- [TASK DIRECTIONS]:
Take the data below. Output it exactly from its first line through the line containing "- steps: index".

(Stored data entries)
_ _ _ _ _
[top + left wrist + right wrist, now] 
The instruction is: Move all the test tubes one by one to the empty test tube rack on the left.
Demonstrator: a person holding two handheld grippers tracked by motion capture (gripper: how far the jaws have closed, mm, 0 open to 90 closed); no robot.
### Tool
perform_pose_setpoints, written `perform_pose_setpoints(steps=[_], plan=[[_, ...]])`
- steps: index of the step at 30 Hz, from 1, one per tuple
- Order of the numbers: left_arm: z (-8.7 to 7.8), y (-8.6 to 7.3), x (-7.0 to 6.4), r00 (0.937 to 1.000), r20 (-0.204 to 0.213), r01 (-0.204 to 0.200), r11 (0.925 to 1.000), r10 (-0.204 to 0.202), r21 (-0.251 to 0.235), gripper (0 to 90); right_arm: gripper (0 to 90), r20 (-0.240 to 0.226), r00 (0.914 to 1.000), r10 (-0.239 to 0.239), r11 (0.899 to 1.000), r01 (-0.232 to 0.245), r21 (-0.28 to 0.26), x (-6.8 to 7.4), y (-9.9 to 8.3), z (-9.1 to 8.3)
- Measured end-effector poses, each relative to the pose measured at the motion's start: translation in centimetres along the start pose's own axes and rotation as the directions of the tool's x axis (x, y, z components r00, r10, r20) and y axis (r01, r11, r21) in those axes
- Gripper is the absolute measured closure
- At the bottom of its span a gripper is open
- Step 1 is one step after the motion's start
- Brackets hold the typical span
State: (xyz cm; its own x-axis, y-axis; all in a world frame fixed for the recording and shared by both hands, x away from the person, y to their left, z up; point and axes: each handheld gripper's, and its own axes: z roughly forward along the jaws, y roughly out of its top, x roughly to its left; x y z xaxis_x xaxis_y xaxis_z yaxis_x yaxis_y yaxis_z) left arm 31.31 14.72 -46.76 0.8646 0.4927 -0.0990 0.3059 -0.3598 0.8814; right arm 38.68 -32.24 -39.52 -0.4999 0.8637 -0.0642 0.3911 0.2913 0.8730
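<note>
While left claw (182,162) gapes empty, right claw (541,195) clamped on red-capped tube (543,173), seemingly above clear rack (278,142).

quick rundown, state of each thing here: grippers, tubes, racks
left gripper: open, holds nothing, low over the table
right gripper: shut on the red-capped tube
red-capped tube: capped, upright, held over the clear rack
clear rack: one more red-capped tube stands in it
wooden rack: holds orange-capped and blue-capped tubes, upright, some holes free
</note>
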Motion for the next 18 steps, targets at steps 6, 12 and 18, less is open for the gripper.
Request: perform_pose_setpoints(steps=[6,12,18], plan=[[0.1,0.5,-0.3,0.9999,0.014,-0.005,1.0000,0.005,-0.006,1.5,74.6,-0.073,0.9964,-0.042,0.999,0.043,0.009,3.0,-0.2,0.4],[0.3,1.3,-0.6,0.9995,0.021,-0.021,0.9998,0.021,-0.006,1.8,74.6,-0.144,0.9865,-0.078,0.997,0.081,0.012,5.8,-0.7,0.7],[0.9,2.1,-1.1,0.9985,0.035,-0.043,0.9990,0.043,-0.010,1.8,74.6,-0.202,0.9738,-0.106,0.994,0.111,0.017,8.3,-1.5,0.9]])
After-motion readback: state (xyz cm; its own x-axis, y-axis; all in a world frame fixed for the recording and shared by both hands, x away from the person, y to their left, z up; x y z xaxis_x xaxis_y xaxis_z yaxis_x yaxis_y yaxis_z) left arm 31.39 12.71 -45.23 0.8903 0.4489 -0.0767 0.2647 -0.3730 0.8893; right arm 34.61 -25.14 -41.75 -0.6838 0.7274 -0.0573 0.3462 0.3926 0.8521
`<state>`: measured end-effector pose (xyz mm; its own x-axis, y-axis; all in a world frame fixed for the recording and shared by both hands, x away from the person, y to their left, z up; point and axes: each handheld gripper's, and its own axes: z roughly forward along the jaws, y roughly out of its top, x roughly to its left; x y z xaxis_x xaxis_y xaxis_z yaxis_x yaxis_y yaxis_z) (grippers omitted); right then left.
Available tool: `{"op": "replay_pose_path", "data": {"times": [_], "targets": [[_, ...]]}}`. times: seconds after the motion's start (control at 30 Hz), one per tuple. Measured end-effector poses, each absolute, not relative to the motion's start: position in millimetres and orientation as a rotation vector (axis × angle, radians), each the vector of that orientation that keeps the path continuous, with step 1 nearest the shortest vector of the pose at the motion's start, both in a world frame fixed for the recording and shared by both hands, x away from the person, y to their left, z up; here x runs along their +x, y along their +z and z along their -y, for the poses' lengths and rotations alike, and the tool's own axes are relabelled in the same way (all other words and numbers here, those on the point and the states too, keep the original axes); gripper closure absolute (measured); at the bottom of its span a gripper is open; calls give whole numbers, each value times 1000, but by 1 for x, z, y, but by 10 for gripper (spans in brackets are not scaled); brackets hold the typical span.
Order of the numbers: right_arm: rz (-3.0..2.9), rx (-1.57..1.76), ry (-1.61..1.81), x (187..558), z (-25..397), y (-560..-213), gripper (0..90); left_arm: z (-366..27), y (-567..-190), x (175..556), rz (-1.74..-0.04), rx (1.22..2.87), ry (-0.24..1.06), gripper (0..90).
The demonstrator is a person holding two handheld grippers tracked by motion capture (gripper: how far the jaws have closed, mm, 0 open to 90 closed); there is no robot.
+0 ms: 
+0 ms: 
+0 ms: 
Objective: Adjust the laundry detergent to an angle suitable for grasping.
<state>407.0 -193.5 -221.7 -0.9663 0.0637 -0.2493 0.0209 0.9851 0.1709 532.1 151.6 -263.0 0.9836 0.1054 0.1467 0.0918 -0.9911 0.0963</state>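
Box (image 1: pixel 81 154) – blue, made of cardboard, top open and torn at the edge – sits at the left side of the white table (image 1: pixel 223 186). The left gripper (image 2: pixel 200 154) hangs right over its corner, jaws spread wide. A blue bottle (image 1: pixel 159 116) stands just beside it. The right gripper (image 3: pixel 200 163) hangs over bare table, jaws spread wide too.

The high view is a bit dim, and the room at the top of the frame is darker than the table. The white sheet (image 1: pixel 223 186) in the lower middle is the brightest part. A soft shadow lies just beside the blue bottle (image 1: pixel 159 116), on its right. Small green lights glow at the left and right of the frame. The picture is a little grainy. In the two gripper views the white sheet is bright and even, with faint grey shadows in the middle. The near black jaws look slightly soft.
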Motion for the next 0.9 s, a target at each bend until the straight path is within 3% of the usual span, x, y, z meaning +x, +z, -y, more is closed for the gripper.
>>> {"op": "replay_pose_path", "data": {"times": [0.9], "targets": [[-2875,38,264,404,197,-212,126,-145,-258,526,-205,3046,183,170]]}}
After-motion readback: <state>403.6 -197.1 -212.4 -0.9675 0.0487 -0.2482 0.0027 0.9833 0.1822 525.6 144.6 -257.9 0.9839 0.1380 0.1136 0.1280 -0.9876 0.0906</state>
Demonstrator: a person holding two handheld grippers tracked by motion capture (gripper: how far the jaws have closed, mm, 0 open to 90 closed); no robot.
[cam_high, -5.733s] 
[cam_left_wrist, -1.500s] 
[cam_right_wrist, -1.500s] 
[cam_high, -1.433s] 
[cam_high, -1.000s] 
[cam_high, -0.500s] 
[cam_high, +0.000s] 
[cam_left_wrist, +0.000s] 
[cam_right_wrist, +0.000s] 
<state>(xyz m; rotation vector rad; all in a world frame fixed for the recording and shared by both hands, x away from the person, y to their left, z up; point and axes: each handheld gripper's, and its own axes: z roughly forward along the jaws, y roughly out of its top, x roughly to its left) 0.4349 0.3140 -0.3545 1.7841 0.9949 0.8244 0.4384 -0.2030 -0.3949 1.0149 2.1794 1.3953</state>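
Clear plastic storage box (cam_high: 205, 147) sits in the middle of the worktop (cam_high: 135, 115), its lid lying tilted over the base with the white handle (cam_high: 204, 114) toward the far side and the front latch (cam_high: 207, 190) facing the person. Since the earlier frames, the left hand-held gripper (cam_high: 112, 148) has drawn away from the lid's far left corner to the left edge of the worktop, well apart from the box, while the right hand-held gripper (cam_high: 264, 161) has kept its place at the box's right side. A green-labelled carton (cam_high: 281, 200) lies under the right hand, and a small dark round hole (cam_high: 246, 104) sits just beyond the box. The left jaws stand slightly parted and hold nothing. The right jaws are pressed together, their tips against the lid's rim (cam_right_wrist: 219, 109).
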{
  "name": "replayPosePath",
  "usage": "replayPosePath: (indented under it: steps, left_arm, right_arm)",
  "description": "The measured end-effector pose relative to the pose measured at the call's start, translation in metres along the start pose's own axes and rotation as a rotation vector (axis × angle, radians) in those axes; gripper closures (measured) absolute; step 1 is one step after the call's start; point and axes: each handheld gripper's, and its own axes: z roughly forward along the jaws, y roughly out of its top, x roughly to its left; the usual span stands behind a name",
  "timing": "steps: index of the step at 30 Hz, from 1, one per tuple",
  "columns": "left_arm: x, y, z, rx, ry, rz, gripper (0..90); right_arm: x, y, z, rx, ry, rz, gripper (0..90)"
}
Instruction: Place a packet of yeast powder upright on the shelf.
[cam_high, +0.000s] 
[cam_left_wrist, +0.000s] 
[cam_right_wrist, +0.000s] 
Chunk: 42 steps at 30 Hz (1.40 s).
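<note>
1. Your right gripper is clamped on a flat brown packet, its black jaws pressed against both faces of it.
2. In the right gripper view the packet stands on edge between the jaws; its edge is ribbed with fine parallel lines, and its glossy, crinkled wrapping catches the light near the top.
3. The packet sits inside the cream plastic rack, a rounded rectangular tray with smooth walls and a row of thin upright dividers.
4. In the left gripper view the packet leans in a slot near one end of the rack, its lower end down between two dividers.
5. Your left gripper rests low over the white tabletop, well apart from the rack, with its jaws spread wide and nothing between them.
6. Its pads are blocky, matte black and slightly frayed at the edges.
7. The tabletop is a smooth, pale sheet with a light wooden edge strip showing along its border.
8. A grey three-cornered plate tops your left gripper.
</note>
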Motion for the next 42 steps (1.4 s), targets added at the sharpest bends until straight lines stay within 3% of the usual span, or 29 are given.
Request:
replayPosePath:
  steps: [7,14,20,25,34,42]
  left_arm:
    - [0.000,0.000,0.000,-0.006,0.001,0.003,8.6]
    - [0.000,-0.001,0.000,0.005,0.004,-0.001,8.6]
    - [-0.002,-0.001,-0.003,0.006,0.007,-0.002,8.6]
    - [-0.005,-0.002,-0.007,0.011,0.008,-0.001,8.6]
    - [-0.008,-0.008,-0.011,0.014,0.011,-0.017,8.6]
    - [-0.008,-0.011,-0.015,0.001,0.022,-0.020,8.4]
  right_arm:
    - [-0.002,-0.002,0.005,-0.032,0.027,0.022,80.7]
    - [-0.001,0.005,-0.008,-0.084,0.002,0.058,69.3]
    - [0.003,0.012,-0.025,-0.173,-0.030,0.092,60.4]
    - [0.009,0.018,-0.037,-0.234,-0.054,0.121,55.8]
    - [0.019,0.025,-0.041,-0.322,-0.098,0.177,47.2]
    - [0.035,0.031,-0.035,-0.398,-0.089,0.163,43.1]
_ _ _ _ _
- [WRITTEN SOLUTION]:
[top + left wrist + right wrist, now] 
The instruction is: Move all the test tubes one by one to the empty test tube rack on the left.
Demonstrator: a person holding two handheld grippers tracked by motion capture (gripper: how far the jaws have closed, mm, 0 open to 90 closed); no robot.
### Tool
perform_pose_setpoints, written `perform_pose_setpoints(steps=[_], plan=[[_, ...]])`
- steps: index of the step at 30 Hz, from 1, one per tuple

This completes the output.